It’s not really the most wonderful time of the year unless there is snow involved. Fact. 

DORKING, UNITED KINGDOM - JANUARY 19: A family of snowmen sit on Box Hill on January 19, 2013 in Dorking, United Kingdom. Heavy snow around the UK caused hundreds of flight cancelations at Heathrow, with more travel disruptions expected during a snowy weekend. Approximately 3,000 schools were closed in England, Wales and Scotland. (Photo by Dan Kitwood/Getty Images)

This is your reaction when it snows (Photo: Dan Kitwood/Getty Images)

Not only can snow be the greatest part of the British weather experience, but it also guarantees more happiness than a decent summer season.

Ah snow. Word on the street (the street being the Met Office) is that we are due a sprinkling of snow, with many places across the UK being treated to a flurry last night.

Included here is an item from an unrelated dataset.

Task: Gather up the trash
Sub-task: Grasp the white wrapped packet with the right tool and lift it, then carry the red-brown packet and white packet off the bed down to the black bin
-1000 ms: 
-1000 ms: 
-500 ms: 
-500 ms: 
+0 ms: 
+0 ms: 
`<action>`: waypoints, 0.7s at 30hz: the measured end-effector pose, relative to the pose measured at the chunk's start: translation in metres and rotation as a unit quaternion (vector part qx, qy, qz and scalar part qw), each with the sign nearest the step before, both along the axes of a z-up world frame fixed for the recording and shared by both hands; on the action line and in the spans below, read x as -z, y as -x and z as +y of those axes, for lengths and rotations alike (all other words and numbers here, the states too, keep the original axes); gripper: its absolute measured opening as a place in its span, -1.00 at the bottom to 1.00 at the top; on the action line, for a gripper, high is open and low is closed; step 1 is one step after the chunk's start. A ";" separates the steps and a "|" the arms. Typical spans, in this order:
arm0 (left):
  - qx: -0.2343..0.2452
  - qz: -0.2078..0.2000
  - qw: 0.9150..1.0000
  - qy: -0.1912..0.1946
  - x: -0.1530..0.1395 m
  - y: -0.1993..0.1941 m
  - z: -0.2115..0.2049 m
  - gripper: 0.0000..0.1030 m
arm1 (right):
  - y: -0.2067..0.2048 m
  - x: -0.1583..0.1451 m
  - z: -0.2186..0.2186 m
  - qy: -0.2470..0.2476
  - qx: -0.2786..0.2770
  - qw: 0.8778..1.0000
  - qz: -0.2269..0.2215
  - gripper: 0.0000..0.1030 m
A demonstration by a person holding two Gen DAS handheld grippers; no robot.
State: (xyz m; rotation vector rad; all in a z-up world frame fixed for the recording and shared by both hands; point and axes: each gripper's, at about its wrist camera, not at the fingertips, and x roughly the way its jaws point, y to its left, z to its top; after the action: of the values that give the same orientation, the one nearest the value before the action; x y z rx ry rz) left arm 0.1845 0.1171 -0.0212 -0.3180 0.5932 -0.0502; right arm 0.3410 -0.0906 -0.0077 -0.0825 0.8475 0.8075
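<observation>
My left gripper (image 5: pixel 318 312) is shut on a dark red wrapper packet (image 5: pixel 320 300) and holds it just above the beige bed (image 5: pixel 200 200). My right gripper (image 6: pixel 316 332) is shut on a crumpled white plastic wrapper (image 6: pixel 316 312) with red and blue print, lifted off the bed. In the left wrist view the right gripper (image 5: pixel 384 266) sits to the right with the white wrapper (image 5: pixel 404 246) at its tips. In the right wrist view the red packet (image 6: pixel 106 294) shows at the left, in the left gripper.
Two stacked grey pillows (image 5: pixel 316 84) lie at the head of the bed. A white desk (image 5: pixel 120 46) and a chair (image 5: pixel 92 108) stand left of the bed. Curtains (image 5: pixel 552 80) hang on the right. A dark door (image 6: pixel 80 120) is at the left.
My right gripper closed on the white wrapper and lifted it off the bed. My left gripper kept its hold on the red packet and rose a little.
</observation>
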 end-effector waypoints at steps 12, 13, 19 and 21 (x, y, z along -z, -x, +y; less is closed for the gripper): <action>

And snow lovers couldn’t be happier about this.

1. So PRETTY

Of course autumn is really beautiful, what with the leaves all turning to a cosy shade of orange. However, not even the prettiest autumn scene, trees lining a path through an empty park, could ever trump a field full of freshly fallen, untouched snow.

2. Makes Christmas better

There are only two things that could make Christmas Day even better; meeting Santa Clause, or a white Christmas.

Nothing could match the warm fuzzy feeling of waking up early in the morning on Christmas Day and seeing your street transformed as if it’s been draped in a layer of clean cotton wool.

Bing Crosby felt exactly the same way.

3. Snowmen 

You love nothing more than grabbing a few sticks, buttons, pebbles and the obligatory carrot stick and assembling a small team to make an epic snowman.

Of course you take this very seriously, and every time you pride yourself on having the best snowman on the street.

In fact you have a strict method involving rolling a huge ball of snow down a slope in order to get your snowman as big as possible. You have also been known to shed a tear once he melts away. *Sob*

This is your reaction when it snows (Photo: Dan Kitwood/Getty Images)

4. Snow days = best days

There are waves of excitement that still feel the exact same way when you’re an adult as they did when you were a child.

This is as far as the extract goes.